* _WORK REQUIRED_
Up to and including the line containing "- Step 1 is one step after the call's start", set down each line of the entries below exactly, starting from the first, and leave out the rest.

* _THE INPUT_
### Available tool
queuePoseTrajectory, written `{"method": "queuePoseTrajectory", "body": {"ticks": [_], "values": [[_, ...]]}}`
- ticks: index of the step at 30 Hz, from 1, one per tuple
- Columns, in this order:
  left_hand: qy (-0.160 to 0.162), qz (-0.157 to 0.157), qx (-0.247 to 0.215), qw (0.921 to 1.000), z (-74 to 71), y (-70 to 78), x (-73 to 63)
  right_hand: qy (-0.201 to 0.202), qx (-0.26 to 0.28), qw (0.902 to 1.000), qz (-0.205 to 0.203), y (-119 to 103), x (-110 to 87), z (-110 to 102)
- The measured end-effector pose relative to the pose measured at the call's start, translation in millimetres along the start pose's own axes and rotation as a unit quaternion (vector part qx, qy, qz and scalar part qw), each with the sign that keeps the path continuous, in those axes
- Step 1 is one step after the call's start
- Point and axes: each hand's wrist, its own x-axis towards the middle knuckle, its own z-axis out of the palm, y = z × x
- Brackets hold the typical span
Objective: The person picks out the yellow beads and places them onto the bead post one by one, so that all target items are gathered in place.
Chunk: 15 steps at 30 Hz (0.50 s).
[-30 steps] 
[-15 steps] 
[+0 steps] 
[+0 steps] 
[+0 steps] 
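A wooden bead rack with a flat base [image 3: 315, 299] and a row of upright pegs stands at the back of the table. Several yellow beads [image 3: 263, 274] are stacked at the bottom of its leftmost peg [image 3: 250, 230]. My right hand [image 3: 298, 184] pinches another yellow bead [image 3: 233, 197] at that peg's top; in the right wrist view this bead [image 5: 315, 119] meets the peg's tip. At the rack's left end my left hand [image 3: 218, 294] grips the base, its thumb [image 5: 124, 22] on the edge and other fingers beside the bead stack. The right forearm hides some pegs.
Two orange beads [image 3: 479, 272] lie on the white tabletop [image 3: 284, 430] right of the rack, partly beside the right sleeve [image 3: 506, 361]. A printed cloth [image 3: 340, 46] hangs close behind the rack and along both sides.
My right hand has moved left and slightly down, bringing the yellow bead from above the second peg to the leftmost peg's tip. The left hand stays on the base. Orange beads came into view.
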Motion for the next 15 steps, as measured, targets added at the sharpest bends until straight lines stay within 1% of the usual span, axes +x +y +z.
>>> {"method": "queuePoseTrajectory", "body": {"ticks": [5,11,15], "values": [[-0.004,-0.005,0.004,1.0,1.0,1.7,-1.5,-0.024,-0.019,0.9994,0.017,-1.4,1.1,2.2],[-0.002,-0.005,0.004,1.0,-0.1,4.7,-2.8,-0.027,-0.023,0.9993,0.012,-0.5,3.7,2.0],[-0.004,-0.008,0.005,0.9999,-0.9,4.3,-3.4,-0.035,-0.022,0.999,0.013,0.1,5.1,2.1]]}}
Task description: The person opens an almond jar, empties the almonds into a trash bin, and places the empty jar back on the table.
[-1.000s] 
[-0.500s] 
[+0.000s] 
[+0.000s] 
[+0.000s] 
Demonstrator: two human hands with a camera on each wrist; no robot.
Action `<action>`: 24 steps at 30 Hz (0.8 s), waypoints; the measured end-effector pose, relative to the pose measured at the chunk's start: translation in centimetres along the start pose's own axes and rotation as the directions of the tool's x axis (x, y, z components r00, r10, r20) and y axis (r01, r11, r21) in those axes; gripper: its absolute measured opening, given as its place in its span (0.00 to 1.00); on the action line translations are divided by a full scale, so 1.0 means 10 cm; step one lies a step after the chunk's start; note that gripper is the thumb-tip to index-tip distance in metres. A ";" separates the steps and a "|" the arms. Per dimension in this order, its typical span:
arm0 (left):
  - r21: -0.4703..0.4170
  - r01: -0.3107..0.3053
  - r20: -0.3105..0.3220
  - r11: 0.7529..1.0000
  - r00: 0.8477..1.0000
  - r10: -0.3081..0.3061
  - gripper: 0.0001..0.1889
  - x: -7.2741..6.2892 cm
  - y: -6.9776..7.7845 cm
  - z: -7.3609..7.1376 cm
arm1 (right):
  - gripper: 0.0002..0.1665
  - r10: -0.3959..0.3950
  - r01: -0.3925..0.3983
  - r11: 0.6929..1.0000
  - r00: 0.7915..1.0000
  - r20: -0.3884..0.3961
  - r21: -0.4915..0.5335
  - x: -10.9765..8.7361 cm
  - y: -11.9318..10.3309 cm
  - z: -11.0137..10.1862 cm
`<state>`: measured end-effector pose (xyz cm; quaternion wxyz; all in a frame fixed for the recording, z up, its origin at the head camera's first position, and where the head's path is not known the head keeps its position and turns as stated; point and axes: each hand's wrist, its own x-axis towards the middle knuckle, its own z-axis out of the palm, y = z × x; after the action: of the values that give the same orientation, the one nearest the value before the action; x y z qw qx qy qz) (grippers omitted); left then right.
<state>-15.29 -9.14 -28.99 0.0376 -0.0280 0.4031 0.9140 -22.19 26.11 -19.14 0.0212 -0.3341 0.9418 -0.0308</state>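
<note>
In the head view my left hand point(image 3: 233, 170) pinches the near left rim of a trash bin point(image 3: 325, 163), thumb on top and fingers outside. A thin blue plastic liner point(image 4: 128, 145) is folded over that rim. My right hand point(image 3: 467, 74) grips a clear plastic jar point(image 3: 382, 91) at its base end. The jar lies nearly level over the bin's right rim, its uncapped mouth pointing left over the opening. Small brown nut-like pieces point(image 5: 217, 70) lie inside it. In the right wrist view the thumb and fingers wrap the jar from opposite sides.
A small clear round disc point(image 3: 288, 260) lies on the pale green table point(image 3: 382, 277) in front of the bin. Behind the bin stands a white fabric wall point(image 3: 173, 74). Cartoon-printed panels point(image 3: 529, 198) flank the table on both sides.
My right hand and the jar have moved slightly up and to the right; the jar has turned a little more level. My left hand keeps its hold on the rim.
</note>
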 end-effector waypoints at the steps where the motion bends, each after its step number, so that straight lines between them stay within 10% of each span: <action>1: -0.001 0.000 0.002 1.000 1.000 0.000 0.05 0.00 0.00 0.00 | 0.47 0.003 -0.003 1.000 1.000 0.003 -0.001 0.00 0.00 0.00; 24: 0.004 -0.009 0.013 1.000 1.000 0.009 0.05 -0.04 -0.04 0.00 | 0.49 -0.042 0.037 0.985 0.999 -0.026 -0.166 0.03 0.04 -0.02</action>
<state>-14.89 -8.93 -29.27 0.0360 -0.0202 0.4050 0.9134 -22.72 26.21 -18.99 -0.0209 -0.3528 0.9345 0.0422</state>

* _ANSWER AREA_
### Available tool
queuePoseTrajectory, written `{"method": "queuePoseTrajectory", "body": {"ticks": [_], "values": [[_, ...]]}}`
- ticks: index of the step at 30 Hz, from 1, one per tuple
- Columns, in this order:
  left_hand: qy (-0.160 to 0.162), qz (-0.157 to 0.157), qx (-0.247 to 0.215), qw (0.921 to 1.000), z (-74 to 71), y (-70 to 78), x (-73 to 63)
  right_hand: qy (-0.201 to 0.202), qx (-0.26 to 0.28), qw (0.902 to 1.000), qz (-0.205 to 0.203), y (-119 to 103), x (-110 to 87), z (-110 to 102)
- The measured end-effector pose relative to the pose measured at the call's start, translation in millimetres along the start pose's own axes and rotation as a unit quaternion (vector part qx, qy, qz and scalar part qw), each with the sign that keeps the path continuous, in those axes
- Step 1 is one step after the call's start

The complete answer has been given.